MP: You mention the need to go beyond partisanship, although your Power Line blog is quite partisan. How do you mesh the two ventures?

JH: They are totally different entities. [But] I am going to use the Power Line to promote the center. And I am going to use the center’s content … as a source of supply for Power Line. But they are operating in different media. They’re different entities. They’ll remain different.

MP: Does Minnesota have a role to play in developing national policies?

JH: Absolutely, the distinction between local issues and national issues is just almost obliterated these days. Any local issue you can talk about is reflected on the national scene.

MP: How are you planning on doing that?

JH: Research papers, which lead to op-eds and which give rise to radio advertising and Internet videos. We are going to record our first radio ads next week, and I think our first Internet video is going to be finished tomorrow and you’ll be seeing some of these things.

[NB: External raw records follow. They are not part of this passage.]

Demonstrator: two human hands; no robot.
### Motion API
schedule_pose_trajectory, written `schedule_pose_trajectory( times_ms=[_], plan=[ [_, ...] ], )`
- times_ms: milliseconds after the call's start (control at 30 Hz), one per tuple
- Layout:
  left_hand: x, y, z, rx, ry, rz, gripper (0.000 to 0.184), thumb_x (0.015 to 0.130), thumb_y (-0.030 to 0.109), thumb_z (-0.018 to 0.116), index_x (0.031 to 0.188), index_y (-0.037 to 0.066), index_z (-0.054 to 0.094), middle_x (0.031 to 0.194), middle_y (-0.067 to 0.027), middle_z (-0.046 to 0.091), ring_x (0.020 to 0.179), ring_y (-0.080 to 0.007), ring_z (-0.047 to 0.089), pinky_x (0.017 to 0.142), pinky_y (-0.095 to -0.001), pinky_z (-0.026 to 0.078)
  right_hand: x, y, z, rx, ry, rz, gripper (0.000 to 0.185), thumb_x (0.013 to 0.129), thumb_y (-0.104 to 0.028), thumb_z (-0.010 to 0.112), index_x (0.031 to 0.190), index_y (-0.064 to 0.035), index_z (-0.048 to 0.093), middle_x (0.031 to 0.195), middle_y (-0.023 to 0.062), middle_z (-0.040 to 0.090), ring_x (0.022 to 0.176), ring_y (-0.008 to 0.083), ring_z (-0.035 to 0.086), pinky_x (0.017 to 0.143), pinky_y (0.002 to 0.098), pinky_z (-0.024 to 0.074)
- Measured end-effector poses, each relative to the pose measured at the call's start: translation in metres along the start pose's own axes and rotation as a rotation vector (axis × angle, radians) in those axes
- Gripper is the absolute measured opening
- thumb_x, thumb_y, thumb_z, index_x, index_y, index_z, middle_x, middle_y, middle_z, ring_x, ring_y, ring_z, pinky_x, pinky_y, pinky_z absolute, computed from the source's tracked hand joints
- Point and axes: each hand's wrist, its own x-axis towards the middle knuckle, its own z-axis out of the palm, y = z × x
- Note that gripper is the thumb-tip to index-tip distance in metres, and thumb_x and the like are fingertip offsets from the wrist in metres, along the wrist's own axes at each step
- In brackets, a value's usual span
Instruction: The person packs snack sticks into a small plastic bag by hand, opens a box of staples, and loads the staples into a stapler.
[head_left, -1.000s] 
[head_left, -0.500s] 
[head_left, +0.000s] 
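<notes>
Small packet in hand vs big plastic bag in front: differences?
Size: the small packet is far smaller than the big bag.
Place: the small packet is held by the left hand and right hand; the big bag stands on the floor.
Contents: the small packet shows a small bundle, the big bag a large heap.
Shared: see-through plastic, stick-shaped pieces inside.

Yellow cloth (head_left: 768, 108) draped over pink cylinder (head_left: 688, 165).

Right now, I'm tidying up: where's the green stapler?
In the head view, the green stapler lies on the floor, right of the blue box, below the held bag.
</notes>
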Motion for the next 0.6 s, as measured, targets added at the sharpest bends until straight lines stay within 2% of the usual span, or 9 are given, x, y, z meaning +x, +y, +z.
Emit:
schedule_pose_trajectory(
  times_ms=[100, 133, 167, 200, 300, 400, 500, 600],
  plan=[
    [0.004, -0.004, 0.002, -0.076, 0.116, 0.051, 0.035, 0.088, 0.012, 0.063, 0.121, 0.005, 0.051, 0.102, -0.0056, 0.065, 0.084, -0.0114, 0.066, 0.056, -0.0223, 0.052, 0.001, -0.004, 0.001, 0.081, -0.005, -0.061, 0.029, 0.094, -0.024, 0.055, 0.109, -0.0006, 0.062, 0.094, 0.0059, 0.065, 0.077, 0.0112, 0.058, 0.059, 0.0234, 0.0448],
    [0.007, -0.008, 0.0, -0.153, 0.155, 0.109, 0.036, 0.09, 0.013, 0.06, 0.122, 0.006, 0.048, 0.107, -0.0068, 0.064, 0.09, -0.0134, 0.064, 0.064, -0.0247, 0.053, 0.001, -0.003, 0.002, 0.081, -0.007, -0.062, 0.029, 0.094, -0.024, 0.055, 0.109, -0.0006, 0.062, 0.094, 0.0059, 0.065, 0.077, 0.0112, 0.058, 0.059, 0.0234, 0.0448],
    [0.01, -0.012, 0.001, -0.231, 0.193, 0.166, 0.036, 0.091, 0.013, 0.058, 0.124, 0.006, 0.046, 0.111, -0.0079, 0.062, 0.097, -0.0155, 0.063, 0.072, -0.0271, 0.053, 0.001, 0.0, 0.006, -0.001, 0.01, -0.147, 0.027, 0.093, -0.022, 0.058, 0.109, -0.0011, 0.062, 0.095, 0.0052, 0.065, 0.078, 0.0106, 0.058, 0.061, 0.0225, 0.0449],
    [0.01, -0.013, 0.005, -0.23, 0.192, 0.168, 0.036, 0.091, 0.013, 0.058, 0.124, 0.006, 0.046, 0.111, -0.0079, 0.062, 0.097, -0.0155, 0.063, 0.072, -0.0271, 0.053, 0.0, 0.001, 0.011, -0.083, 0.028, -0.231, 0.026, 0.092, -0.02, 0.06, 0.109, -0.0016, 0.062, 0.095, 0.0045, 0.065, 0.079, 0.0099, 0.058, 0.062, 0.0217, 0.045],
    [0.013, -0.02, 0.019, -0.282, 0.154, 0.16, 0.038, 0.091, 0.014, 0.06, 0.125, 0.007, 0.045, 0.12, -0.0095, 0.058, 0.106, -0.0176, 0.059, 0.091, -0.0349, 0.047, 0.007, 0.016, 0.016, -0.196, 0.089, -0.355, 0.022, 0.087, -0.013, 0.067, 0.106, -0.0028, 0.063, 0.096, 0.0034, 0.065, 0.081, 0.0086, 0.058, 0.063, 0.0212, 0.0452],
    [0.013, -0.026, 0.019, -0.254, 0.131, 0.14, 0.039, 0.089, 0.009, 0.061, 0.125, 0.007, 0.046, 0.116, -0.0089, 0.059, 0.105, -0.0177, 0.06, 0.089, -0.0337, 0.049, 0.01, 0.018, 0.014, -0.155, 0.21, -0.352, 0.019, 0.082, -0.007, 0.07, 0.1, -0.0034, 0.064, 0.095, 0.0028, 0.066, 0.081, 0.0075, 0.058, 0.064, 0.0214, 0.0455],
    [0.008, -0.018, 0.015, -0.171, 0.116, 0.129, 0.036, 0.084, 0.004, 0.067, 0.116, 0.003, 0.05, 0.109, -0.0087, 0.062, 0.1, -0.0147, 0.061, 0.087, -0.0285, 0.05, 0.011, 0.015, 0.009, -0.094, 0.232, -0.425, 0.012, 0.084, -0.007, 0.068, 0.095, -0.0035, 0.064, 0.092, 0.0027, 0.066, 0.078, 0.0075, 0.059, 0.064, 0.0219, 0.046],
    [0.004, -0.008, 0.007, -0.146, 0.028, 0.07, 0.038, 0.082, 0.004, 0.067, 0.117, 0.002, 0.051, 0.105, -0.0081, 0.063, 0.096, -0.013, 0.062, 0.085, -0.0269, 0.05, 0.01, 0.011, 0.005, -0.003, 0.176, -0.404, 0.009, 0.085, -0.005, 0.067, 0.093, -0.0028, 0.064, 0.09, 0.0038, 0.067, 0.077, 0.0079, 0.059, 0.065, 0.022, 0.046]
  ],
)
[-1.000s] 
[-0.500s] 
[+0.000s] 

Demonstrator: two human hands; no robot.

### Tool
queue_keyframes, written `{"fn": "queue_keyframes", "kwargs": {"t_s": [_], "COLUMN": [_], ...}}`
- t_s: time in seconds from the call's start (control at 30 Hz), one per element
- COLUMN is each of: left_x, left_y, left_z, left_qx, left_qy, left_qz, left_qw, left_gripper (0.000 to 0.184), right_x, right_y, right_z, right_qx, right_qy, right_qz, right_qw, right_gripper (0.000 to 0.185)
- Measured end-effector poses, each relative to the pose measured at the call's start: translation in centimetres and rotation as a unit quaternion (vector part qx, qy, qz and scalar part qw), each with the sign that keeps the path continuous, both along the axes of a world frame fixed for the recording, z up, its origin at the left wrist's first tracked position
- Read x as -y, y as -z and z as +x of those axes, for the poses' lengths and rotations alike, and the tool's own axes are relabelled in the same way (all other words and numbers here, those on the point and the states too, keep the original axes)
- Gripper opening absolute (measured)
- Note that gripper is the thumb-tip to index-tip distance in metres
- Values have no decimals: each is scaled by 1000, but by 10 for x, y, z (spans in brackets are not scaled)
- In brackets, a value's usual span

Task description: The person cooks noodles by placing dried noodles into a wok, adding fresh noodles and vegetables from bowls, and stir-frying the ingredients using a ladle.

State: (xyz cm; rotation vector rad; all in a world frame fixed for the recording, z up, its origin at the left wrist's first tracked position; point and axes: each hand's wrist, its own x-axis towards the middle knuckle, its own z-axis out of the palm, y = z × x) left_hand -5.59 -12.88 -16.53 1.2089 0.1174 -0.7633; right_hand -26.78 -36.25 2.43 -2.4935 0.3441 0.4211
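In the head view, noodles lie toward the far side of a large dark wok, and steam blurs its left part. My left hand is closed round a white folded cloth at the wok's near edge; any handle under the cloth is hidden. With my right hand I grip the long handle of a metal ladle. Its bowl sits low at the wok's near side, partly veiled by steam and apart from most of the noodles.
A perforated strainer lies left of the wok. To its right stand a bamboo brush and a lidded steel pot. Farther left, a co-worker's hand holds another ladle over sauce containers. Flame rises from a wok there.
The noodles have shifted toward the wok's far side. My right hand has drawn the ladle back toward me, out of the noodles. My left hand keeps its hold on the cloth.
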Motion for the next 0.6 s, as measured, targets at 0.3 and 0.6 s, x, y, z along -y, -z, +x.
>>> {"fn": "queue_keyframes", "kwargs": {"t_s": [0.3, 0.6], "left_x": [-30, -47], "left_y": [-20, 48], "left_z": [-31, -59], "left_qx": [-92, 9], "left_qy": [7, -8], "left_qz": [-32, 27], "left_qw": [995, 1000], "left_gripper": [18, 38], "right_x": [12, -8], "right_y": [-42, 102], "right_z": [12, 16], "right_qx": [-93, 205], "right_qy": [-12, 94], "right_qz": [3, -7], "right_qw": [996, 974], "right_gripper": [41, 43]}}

MP: Were you always a conservative?

JH: Oh heck, no [laughs]. At one time I was way, way over on the left. I didn’t go to jail, but I was very far on the left and then I made a very gradual transition. I voted for Jimmy Carter in 1976. I voted for John Anderson in 1980. I’d figured out that Carter was disaster, but I thought Reagan was a dangerous radical and it was really observing the successes of the Reagan administration in the 1980s that caused me to become a conservative. And also just the experiences of life. Practicing law, living the real world, observing from that vantage point how things actually work, dispels a lot of left-wing illusions I think.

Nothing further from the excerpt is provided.